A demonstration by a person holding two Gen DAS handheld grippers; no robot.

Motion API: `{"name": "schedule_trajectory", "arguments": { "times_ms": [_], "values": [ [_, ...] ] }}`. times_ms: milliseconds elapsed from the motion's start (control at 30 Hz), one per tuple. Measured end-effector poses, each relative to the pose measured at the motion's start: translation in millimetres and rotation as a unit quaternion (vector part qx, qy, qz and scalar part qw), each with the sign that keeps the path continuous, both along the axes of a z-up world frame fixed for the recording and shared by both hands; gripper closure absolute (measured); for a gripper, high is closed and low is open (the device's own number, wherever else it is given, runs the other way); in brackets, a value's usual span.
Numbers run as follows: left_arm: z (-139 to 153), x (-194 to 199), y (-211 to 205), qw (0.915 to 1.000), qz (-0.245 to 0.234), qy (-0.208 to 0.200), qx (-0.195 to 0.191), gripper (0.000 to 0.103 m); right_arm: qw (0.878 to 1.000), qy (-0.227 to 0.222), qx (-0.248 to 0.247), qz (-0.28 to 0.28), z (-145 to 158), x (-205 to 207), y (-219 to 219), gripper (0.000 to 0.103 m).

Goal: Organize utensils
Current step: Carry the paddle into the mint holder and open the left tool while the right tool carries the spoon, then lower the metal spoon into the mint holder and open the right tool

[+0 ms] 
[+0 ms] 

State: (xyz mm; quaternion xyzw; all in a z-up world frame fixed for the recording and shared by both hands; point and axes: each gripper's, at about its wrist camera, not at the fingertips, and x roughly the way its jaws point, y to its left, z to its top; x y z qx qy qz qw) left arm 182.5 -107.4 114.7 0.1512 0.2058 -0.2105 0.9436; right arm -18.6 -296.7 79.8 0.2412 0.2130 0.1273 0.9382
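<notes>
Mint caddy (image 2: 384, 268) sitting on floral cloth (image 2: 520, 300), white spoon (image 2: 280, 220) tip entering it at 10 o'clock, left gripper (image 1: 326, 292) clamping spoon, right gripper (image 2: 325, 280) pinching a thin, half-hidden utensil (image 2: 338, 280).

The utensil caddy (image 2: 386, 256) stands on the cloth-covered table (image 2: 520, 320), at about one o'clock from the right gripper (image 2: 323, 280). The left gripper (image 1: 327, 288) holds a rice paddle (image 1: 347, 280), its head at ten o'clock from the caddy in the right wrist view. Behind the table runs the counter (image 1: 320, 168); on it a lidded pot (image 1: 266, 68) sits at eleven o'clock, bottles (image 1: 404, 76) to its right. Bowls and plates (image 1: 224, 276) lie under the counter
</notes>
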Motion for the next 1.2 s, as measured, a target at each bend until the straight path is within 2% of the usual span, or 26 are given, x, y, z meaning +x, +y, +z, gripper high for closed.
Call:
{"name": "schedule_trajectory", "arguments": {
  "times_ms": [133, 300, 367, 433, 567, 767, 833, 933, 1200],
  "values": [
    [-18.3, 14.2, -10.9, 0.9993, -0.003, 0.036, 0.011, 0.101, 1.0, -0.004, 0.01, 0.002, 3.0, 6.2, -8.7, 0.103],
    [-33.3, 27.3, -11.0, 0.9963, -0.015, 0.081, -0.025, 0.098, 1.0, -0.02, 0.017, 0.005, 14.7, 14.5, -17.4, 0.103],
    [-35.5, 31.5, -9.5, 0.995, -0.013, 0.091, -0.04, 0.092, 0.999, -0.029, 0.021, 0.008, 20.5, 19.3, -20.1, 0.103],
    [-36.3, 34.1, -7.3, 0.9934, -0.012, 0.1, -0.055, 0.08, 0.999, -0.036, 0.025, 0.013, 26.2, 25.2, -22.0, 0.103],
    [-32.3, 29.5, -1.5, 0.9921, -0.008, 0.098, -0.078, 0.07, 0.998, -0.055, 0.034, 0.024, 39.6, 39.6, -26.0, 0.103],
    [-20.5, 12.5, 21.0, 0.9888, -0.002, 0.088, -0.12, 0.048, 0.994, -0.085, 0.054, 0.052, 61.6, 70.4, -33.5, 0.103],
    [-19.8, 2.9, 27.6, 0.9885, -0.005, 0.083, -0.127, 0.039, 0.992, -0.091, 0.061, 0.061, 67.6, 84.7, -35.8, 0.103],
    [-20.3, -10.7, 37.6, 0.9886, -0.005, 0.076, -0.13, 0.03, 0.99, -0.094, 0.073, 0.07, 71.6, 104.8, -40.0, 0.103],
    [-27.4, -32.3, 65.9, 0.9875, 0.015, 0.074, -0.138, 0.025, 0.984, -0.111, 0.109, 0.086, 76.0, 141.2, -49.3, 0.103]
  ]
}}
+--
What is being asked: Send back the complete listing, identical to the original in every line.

Completed exercise:
A demonstration by a person holding two Gen DAS handheld grippers; no robot.

Motion API: `{"name": "schedule_trajectory", "arguments": { "times_ms": [_], "values": [ [_, ...] ] }}`. times_ms: milliseconds elapsed from the motion's start (control at 30 Hz), one per tuple. Measured end-effector poses, each relative to the pose measured at the motion's start: translation in millimetres and rotation as a unit quaternion (vector part qx, qy, qz and scalar part qw), each with the sign that keeps the path continuous, both along the axes of a z-up world frame fixed for the recording and shared by both hands; gripper closure absolute (measured); for a gripper, high is closed and low is open (the device's own number, wherever else it is given, runs the other way); in brackets, a value's usual span.
Numbers run as follows: left_arm: z (-139 to 153), x (-194 to 199), y (-211 to 205), qw (0.915 to 1.000), qz (-0.245 to 0.234), qy (-0.208 to 0.200), qx (-0.195 to 0.191), gripper (0.000 to 0.103 m); right_arm: qw (0.878 to 1.000), qy (-0.227 to 0.222), qx (-0.248 to 0.247), qz (-0.28 to 0.28), z (-145 to 158), x (-205 to 207), y (-219 to 219), gripper (0.000 to 0.103 m).

Goal: Organize utensils
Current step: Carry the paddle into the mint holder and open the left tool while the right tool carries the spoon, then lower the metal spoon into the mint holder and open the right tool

[+0 ms] 
[+0 ms] 

State: (xyz mm; quaternion xyzw; all in a z-up world frame fixed for the recording and shared by both hands; point and axes: each gripper's, at about its wrist camera, not at the fingertips, and x roughly the way its jaws point, y to its left, z to its top; x y z qx qy qz qw) left arm 182.5 -107.4 114.7 0.1512 0.2058 -0.2105 0.9436; right arm -18.6 -296.7 79.8 0.2412 0.2130 0.1273 0.9382
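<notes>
Mint caddy (image 2: 384, 268) sitting on floral cloth (image 2: 520, 300), white spoon (image 2: 280, 220) tip entering it at 10 o'clock, left gripper (image 1: 326, 292) clamping spoon, right gripper (image 2: 325, 280) pinching a thin, half-hidden utensil (image 2: 338, 280).

The utensil caddy (image 2: 386, 256) stands on the cloth-covered table (image 2: 520, 320), at about one o'clock from the right gripper (image 2: 323, 280). The left gripper (image 1: 327, 288) holds a rice paddle (image 1: 347, 280), its head at ten o'clock from the caddy in the right wrist view. Behind the table runs the counter (image 1: 320, 168); on it a lidded pot (image 1: 266, 68) sits at eleven o'clock, bottles (image 1: 404, 76) to its right. Bowls and plates (image 1: 224, 276) lie under the counter
</notes>
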Motion for the next 1.2 s, as measured, a target at each bend until the straight path is within 2% of the usual span, or 26 are given, x, y, z meaning +x, +y, +z, gripper high for closed.
Call:
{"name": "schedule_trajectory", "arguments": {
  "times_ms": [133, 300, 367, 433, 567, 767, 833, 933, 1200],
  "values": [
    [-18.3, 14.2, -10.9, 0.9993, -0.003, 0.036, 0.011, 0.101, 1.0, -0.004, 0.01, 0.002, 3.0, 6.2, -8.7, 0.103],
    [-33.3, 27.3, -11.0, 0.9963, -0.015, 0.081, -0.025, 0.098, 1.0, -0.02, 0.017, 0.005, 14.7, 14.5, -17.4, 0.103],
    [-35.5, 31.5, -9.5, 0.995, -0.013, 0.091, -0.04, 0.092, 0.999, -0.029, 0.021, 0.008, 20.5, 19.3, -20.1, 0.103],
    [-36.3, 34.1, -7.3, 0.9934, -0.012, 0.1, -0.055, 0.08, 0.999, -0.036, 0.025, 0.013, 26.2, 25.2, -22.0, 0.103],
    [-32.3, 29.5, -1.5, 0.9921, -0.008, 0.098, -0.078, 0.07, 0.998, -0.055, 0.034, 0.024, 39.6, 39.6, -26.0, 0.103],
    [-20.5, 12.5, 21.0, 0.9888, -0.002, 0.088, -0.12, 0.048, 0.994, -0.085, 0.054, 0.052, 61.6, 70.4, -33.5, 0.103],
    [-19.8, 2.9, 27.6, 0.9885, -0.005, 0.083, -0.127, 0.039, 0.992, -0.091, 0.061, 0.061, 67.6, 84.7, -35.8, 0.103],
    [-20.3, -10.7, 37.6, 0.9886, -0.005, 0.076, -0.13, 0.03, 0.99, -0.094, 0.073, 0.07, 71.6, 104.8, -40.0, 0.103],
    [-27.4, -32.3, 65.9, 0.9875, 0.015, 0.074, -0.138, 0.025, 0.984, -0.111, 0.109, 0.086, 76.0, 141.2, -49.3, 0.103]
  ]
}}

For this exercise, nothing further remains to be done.